Que nombrara a los macicísimos e hiperjuveniles Pitt y Bullock como ejemplo de ancianidad me dejó descolocada. Yo estoy hablando de los viejos de verdad, contesté. A esos no los vemos. Y Nuria replicó: bueno, si te refieres a los viejos descuidados y enfermos… Y se calló, porque creo que se dio cuenta de lo que estaba diciendo. Eso que ella llamó inconscientemente “descuidado y enfermo” es lo que es ser anciano de verdad, cuando la edad te quiebra. Cuando pierdes la vista, como mi adorada Elena Poniatowska a los 90 años; cuando las rodillas dejan de poder levantarte; cuando la sordera te aísla o el corazón te asfixia. Cuando vivir se convierte en algo tan difícil que pierdes las ganas de seguir.
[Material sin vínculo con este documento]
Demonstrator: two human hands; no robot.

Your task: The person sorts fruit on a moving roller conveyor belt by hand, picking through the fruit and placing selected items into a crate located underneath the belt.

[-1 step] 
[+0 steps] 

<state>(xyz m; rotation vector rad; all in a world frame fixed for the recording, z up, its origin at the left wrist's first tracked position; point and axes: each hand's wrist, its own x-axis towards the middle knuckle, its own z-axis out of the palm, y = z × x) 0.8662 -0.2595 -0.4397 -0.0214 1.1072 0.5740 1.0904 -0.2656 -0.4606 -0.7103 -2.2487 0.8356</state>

Es verdad que la humanidad ha dado un salto colosal en el aumento de la esperanza de vida. En España, por ejemplo, es de 83 años. Y buena parte de ese tiempo añadido se transita mejor: hace medio siglo los españoles estaban hechos polvo cuando se jubilaban, mientras que hoy se llega con buena salud hasta los 76 años, según las estadísticas. Se ha alejado el precipicio de la senilidad, eso es indudable. Y ahí estamos todos los mayores pedaleando como desesperados, tiñéndonos el pelo, intentando adelgazar, yendo a los gimnasios, siguiendo la estela de los Pitt y las Bullock, a nuestro humilde nivel, con la lengua fuera. Todo con tal de no representar nuestra edad, o la idea que antes se tenía de nuestra edad. No digo que sea mala tanta agitación: el ejercicio y la motivación mejoran la salud. Pero no deja de haber algo patético en esta huida hacia delante, en esta carrera loca condenada al fracaso: la dificultad de reconocerse como viejo, la dignidad social que se les ha arrebatado. Porque, al final, la decadencia llega, y el anciano real se ha quedado sin sitio en este mundo.

Sin embargo, de cuando en cuando sucede un milagro y alguien parece escapar de la ruina del tiempo. Hace unas semanas, la cubana Ángela Álvarez ganó el Grammy Latino por su primer disco. Es una novata total; siempre le gustó cantar y componer, pero su padre le prohibió dedicarse a ello. Siguió componiendo a escondidas, solo para ella. Hace cuatro años empezó a actuar y ahora su primera grabación logró el gran premio. Todo muy normal, salvo por el detalle de que Ángela tiene 95 años y una vida muy dura: su exilio de Cuba fue difícil, cuatro hijos acabaron en un orfanato en Estados Unidos y ella tuvo que recoger tomates y limpiar oficinas durante años hasta lograr reunir a la familia. Mucho tiempo después, un nieto se hizo músico y ayudó a su abuela a conseguir su sueño. Y a convertir la proeza de Ángela en el ensueño de todos, en el prodigio de una vida que empieza cuando todas acaban. Ahora se habla mucho de los avances científicos que podrían prolongar la existencia hasta los 150 años. Quizá, pero ¿en qué condiciones? ¿De cuánto deterioro estamos hablando? Yo lo que quiero que descubran es el secreto de poder morir muy vivos, como Ángela.